I’m working on solving this problem on leetcode (https://leetcode.com/problems/linked-list-cycle/description/) and my original solution exceeded the time limit (Example A). I was eventually able to make the solution fast enough by changing two lines of code and the solution was accepted and some how more performant.

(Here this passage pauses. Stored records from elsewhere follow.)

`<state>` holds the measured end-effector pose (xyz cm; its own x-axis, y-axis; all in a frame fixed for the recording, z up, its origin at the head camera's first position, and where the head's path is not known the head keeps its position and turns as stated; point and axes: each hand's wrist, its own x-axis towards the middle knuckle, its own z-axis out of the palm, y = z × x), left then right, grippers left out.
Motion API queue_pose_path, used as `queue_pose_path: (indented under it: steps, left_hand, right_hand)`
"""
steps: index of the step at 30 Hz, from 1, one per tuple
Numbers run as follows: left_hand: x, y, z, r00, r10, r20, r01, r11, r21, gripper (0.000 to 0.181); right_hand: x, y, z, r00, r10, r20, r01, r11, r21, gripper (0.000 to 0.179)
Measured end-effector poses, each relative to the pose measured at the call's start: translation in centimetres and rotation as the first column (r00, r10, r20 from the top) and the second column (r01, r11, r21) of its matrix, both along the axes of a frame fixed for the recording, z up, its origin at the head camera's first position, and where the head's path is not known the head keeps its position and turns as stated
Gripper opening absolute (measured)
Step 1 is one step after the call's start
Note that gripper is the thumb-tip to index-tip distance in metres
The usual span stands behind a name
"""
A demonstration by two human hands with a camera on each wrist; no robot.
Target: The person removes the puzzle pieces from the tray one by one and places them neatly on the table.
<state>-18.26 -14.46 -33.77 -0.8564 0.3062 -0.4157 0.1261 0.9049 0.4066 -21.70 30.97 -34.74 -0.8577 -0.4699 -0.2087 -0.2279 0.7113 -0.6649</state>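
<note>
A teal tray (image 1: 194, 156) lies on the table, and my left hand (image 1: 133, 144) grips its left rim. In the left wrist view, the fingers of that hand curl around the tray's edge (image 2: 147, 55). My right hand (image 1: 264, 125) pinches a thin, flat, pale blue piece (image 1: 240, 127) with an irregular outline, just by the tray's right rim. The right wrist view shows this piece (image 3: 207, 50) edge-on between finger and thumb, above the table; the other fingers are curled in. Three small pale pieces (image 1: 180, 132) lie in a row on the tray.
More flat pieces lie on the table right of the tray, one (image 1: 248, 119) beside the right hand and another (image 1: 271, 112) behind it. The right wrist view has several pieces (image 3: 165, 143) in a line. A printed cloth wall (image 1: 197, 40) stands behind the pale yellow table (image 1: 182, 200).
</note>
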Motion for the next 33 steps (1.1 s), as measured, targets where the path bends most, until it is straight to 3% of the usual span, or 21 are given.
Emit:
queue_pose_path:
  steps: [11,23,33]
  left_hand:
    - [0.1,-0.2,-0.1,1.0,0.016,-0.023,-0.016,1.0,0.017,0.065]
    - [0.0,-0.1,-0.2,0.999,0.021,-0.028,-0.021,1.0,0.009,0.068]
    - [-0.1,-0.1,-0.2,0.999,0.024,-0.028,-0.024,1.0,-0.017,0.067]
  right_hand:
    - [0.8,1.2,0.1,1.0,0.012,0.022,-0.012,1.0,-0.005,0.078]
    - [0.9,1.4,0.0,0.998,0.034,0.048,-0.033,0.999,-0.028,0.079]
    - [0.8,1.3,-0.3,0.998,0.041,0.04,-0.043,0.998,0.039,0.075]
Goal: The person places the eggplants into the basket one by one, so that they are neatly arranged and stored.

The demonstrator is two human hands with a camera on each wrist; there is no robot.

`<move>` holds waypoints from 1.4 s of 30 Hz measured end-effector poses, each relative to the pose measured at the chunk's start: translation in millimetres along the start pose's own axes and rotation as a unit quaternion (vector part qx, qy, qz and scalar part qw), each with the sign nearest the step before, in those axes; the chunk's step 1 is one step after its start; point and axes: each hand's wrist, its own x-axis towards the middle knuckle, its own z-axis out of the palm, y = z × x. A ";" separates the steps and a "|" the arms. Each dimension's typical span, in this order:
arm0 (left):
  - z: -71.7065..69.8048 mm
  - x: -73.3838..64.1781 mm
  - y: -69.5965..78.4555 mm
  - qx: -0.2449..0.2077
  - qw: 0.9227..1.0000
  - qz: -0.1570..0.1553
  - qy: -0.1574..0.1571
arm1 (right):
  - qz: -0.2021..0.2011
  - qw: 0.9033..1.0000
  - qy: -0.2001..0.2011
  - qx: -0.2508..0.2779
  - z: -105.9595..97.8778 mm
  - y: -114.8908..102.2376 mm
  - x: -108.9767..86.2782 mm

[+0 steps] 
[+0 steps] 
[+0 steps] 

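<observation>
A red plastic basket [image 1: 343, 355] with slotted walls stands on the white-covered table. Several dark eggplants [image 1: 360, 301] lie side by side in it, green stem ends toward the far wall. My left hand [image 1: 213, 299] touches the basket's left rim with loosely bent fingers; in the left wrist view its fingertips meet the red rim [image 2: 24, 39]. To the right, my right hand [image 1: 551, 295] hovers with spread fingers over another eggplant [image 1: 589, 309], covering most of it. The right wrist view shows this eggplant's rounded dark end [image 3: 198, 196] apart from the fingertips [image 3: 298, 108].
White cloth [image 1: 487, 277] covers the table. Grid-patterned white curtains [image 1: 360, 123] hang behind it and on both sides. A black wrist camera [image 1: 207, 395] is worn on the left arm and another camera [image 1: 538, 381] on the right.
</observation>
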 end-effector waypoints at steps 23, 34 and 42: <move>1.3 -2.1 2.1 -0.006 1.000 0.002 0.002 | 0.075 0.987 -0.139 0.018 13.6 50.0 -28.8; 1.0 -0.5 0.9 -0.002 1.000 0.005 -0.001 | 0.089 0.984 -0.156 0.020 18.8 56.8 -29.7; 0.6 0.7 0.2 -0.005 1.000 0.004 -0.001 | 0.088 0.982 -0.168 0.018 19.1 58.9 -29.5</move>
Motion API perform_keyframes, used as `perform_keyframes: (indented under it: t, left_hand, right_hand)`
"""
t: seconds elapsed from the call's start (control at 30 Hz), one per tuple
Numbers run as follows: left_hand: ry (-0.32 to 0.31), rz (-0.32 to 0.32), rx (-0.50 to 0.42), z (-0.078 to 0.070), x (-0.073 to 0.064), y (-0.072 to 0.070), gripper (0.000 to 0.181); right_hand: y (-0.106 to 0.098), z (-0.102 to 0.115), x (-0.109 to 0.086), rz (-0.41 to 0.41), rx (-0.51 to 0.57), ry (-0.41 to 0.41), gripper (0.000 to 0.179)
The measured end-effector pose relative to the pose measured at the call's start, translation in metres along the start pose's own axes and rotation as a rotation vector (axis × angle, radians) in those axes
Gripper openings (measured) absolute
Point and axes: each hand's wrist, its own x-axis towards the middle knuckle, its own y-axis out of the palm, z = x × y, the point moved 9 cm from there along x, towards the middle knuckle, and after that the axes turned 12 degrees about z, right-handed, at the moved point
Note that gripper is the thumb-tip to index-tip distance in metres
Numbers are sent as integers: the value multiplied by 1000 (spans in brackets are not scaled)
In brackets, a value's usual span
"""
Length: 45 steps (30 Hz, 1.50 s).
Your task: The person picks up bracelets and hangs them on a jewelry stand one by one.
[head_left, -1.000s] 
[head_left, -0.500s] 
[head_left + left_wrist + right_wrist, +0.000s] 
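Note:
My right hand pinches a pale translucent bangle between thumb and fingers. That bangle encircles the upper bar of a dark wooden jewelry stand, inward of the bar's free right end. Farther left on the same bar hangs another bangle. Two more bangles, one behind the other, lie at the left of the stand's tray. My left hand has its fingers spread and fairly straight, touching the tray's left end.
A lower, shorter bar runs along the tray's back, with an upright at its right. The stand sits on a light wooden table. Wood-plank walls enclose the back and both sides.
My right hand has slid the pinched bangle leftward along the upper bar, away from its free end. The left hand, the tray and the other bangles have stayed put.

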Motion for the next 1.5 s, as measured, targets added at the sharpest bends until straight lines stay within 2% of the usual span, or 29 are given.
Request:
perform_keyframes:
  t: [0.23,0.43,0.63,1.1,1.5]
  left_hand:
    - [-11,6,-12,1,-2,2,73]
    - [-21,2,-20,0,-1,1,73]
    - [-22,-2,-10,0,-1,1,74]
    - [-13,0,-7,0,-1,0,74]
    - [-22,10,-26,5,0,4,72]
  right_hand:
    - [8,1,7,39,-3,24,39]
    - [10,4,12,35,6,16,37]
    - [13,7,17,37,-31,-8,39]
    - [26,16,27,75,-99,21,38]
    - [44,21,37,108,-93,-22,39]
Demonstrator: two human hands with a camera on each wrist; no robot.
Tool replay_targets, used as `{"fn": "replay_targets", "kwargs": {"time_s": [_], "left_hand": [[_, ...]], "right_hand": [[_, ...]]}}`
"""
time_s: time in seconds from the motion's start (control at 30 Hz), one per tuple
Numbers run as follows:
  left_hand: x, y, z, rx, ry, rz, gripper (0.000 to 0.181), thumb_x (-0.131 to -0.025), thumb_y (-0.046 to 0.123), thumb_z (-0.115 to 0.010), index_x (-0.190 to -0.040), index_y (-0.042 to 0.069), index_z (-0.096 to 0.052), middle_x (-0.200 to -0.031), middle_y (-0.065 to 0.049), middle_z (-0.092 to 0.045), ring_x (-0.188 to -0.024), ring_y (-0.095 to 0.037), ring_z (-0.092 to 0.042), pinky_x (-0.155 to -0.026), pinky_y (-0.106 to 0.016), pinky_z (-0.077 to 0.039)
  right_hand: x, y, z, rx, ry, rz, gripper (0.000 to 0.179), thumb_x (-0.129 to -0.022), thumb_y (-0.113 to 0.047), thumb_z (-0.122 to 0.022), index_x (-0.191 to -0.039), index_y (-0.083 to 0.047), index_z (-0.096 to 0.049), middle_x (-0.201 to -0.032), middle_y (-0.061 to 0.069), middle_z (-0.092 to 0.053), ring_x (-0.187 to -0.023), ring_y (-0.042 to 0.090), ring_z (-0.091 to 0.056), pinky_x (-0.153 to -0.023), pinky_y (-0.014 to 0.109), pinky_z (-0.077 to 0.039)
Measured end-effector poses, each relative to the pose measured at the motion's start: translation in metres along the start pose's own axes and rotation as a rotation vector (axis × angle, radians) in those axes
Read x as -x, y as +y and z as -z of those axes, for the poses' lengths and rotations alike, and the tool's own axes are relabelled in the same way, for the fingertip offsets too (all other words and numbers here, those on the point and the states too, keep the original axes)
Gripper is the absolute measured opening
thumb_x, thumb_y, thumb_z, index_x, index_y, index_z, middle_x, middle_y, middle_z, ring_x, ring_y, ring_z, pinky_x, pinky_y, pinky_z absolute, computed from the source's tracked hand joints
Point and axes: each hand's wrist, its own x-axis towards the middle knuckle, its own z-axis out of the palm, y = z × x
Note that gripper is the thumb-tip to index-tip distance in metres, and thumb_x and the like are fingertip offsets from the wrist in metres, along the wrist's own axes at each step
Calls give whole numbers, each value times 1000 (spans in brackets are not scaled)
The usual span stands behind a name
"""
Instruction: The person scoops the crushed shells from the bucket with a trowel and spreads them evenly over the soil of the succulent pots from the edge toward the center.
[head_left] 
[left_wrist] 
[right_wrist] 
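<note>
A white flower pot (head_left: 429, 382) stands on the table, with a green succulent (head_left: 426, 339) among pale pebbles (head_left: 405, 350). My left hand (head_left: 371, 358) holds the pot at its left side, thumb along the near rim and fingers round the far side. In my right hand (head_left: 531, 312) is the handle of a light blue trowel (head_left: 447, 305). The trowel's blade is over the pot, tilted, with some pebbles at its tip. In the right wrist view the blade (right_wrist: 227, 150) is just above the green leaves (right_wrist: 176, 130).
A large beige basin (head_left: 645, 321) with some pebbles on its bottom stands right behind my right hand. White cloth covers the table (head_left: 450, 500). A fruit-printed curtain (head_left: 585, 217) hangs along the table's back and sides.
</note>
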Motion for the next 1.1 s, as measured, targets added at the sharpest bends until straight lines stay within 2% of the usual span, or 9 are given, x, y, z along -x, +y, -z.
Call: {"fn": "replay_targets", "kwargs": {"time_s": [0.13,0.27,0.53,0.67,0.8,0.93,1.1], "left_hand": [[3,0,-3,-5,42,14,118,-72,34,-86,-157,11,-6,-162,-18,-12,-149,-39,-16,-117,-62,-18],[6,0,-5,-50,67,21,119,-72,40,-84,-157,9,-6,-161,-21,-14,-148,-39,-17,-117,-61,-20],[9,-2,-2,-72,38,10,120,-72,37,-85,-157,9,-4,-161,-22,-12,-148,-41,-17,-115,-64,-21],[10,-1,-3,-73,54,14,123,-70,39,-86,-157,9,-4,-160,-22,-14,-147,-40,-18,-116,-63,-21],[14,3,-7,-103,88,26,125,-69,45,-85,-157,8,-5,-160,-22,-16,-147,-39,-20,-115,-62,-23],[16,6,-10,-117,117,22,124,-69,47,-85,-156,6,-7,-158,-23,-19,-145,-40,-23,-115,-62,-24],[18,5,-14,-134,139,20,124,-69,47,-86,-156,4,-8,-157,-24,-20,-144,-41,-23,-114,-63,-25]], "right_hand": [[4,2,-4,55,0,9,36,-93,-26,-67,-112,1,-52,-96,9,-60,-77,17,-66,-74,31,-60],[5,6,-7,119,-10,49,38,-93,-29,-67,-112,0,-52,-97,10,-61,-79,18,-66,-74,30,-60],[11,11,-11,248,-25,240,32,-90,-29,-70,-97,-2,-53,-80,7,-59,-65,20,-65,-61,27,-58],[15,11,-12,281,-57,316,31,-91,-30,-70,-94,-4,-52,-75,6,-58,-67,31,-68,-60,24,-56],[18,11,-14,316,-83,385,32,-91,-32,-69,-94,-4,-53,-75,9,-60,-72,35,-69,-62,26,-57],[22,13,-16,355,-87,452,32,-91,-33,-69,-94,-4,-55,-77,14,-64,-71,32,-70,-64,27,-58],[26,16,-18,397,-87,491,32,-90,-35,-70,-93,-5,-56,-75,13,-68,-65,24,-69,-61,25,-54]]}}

Why is example B faster than example A? Why is the variable assignment faster/more performant than using the original object?

I changed this…

Example A (Failing Solution)

var hasCycle = function(head) {
// some code ...
   let fastPointer = null;

   fastPointer = head?.next?.next || null;
// ...
}

to this …

Example B (Working Solution)

var hasCycle = function(head) {
// some code ...
   let fastPointer = head;

   fastPointer = fastPointer?.next?.next || null;
// ...
}

Here is the full code for both solutions…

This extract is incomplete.